= WHAT TO PRODUCE =
Once you reach the line containing "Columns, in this" in the data below, restate each line word for word up to and including the one containing "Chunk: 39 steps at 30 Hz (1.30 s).".
-- COLLECTED DATA follows --
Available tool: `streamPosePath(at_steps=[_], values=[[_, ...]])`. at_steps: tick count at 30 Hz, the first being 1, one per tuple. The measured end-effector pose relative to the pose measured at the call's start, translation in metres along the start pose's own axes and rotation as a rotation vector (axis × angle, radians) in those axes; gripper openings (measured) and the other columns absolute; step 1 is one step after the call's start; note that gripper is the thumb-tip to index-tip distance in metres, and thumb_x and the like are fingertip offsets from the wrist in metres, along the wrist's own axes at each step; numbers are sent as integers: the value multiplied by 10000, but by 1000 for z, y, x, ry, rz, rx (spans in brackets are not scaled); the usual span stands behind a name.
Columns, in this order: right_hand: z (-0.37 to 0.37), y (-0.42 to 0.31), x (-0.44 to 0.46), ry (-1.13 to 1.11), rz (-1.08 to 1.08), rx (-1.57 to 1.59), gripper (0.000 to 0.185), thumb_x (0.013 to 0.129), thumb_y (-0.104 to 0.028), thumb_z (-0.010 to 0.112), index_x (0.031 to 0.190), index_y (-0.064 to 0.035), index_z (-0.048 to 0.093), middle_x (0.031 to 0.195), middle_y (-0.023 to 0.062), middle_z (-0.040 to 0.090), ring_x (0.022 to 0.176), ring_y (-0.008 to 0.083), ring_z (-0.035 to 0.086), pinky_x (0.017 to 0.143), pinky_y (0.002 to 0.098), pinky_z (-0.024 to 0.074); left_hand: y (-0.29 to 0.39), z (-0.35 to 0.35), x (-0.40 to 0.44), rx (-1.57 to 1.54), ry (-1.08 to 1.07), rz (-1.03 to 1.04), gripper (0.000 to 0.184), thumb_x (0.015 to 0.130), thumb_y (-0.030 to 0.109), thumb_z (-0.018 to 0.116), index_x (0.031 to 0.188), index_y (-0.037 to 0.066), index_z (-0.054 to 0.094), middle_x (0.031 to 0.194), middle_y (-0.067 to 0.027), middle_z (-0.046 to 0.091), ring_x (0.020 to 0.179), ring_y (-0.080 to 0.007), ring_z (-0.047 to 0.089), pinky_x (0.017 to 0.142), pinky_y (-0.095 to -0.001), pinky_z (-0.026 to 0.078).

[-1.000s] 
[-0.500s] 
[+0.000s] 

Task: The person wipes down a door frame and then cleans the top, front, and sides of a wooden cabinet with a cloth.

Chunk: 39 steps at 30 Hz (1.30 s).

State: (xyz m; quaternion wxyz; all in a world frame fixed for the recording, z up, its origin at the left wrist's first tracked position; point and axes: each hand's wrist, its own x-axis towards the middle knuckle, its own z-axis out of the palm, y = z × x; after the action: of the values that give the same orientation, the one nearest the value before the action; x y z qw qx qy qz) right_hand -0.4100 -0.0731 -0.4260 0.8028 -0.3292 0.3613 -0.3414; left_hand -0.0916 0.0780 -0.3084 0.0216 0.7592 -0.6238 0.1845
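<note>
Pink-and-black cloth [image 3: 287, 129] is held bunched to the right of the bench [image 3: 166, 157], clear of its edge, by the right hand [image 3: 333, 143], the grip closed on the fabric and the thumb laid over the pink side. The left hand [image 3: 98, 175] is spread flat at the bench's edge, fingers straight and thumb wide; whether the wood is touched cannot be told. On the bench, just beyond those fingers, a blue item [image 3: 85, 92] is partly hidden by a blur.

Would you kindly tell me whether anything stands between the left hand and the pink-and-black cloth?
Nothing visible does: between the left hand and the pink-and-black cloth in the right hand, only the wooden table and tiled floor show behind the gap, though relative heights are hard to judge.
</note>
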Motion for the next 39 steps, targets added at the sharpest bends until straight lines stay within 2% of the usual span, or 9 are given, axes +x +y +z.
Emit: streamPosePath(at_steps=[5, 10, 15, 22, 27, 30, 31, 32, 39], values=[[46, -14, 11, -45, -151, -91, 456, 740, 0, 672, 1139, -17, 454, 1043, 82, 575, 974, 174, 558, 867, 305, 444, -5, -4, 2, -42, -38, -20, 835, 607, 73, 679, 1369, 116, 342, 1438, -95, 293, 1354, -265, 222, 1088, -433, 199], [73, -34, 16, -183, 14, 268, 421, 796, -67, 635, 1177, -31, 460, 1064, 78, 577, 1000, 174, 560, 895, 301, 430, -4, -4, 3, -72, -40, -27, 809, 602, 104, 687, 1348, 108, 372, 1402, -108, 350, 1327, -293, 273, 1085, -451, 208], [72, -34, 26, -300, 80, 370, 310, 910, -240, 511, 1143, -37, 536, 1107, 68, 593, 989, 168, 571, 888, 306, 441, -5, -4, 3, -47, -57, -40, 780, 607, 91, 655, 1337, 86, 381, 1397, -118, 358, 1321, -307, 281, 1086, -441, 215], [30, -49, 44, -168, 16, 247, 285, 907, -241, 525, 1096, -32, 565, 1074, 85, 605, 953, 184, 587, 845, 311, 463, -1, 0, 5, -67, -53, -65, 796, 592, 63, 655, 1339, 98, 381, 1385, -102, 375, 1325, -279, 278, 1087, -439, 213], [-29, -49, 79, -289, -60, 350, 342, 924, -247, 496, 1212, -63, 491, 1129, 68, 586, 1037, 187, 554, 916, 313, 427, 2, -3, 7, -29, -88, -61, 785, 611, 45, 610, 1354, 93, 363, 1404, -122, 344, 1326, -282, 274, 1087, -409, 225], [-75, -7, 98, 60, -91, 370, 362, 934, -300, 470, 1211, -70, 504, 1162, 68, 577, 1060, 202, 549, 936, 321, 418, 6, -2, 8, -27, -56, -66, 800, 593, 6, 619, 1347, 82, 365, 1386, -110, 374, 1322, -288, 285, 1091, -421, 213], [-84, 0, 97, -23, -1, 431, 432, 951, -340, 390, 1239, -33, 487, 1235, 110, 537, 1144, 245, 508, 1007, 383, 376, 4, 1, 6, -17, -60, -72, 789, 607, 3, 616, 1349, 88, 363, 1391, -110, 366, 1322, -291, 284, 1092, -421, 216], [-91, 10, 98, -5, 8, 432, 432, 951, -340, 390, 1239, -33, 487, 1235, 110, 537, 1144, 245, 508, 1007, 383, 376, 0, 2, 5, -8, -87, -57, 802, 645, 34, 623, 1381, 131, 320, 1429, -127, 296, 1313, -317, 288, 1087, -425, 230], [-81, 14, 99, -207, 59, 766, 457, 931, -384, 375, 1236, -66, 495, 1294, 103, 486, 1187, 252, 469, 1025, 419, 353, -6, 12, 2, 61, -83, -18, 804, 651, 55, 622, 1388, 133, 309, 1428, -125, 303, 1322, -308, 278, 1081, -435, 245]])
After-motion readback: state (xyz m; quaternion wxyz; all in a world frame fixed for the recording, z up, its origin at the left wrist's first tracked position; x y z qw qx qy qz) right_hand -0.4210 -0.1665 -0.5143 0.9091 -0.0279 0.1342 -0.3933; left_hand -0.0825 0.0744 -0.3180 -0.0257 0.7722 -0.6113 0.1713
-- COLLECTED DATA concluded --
= TASK RESPONSE =
Columns, in this order: right_hand: z (-0.37 to 0.37), y (-0.42 to 0.31), x (-0.44 to 0.46), ry (-1.13 to 1.11), rz (-1.08 to 1.08), rx (-1.57 to 1.59), gripper (0.000 to 0.185), thumb_x (0.013 to 0.129), thumb_y (-0.104 to 0.028), thumb_z (-0.010 to 0.112), index_x (0.031 to 0.190), index_y (-0.064 to 0.035), index_z (-0.048 to 0.093), middle_x (0.031 to 0.195), middle_y (-0.023 to 0.062), middle_z (-0.040 to 0.090), ring_x (0.022 to 0.176), ring_y (-0.008 to 0.083), ring_z (-0.035 to 0.086), pinky_x (0.017 to 0.143), pinky_y (0.002 to 0.098), pinky_z (-0.024 to 0.074); left_hand: y (-0.29 to 0.39), z (-0.35 to 0.35), x (-0.40 to 0.44), rx (-1.57 to 1.54), ry (-1.08 to 1.07), rz (-1.03 to 1.04), gripper (0.000 to 0.184), thumb_x (0.015 to 0.130), thumb_y (-0.030 to 0.109), thumb_z (-0.018 to 0.116), index_x (0.031 to 0.188), index_y (-0.037 to 0.066), index_z (-0.054 to 0.094), middle_x (0.031 to 0.194), middle_y (-0.067 to 0.027), middle_z (-0.046 to 0.091), ring_x (0.020 to 0.179), ring_y (-0.080 to 0.007), ring_z (-0.047 to 0.089), pinky_x (0.017 to 0.142), pinky_y (-0.095 to -0.001), pinky_z (-0.026 to 0.078).

[-1.000s] 
[-0.500s] 
[+0.000s] 

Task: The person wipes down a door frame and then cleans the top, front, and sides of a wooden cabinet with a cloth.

Chunk: 39 steps at 30 Hz (1.30 s).

Nothing else is needed for the answer.